In the listing below, find the line holding "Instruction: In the" and the line holding "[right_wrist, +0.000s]". Write out those two lines and all lines between, exactly, and nothing more.

◆ **Collected data**
#####

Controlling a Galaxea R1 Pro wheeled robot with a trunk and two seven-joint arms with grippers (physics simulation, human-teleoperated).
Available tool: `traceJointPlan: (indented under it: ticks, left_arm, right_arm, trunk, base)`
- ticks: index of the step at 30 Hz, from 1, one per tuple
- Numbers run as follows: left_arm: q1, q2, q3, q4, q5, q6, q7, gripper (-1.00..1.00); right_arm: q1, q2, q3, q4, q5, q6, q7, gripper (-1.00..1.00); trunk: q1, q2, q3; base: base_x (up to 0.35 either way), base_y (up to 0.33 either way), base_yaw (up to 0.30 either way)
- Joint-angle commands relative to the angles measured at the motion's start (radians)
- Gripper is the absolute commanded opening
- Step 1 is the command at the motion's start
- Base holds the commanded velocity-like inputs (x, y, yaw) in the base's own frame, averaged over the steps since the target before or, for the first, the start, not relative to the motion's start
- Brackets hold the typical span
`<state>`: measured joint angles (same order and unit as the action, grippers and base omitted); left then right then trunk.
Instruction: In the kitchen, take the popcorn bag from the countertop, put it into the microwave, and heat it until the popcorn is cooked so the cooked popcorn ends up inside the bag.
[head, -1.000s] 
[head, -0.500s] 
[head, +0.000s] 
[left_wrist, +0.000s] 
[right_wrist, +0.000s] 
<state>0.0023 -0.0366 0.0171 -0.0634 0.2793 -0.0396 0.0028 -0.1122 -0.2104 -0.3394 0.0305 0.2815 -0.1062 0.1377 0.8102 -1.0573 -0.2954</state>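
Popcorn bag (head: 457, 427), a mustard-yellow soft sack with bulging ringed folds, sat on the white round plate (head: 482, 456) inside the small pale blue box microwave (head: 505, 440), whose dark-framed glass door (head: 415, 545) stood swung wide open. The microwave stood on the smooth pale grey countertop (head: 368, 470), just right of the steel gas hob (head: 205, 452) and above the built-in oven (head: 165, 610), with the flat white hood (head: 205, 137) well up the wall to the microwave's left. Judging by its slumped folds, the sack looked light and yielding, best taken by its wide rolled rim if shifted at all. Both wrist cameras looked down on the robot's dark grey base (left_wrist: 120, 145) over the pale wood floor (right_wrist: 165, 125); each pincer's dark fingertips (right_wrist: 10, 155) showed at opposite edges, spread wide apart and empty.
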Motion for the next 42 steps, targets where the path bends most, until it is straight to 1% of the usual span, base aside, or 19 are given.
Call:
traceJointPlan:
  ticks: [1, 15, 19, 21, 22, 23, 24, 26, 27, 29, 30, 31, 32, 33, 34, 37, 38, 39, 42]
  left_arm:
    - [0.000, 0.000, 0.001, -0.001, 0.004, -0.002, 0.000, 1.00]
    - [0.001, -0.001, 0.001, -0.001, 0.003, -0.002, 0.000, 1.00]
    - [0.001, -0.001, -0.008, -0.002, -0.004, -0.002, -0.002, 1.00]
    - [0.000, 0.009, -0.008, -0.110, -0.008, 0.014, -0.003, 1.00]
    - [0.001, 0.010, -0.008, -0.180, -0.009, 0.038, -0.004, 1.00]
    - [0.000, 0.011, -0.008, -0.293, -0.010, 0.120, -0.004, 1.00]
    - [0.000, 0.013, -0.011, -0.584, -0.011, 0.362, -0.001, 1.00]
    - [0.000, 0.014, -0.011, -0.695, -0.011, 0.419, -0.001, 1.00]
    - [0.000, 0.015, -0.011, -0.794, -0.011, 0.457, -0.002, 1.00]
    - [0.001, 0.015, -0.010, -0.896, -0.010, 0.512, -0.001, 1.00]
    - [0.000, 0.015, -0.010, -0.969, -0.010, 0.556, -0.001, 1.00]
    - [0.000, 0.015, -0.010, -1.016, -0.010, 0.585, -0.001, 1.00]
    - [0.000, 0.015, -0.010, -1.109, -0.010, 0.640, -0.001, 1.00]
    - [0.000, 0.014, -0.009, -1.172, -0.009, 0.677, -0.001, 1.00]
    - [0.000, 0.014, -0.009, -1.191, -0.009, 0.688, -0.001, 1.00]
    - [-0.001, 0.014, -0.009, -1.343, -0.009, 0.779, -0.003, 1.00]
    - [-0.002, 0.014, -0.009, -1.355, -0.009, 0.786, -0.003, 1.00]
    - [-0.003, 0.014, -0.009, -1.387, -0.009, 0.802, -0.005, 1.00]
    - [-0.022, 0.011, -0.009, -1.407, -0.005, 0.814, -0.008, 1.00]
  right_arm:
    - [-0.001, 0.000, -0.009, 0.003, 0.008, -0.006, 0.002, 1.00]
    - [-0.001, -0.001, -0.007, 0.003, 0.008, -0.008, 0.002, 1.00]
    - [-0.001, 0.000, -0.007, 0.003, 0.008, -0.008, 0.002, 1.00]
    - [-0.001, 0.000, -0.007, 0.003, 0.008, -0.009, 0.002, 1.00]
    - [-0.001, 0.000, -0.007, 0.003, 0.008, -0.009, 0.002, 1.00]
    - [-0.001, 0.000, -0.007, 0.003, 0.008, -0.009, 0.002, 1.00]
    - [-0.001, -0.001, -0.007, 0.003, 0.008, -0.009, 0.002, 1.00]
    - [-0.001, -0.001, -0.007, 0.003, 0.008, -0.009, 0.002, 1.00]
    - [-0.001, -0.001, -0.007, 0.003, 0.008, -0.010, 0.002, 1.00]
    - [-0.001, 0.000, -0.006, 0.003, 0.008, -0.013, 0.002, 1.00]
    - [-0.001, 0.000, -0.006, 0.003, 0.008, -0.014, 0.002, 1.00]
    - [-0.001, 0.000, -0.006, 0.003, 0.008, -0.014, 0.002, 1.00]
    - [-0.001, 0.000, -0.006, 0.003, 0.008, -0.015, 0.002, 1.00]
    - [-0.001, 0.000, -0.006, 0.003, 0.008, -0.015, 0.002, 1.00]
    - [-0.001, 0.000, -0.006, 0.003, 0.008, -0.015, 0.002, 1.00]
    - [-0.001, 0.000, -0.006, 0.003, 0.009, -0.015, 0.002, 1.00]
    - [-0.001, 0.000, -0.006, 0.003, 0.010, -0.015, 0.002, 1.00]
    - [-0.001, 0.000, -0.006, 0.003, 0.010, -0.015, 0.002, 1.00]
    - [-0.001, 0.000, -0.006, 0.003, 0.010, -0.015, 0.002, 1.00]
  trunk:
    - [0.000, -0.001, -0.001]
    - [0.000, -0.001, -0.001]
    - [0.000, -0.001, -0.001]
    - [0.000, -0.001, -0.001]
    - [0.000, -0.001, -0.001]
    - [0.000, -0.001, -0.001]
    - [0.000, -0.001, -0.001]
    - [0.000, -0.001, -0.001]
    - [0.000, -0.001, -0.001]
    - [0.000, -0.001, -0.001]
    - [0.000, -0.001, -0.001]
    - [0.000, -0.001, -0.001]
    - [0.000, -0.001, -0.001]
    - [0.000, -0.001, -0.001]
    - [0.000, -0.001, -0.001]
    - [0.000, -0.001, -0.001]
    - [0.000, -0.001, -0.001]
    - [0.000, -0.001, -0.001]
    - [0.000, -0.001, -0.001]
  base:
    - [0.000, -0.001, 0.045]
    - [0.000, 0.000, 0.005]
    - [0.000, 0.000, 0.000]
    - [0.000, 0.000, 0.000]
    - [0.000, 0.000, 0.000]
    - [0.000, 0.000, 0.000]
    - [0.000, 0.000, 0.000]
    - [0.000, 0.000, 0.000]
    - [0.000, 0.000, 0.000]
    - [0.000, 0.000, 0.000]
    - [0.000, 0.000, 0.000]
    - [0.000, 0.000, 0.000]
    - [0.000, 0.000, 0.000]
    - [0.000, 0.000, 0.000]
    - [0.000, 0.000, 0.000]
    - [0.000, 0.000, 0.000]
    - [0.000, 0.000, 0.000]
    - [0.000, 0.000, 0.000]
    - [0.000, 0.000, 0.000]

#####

◆ **Result**
Instruction: In the kitchen, take the popcorn bag from the countertop, put it into the microwave, and heat it until the popcorn is cooked so the cooked popcorn ends up inside the bag.
[head, -1.000s] 
[head, -0.500s] 
[head, +0.000s] 
[left_wrist, +0.000s] 
[right_wrist, +0.000s] 

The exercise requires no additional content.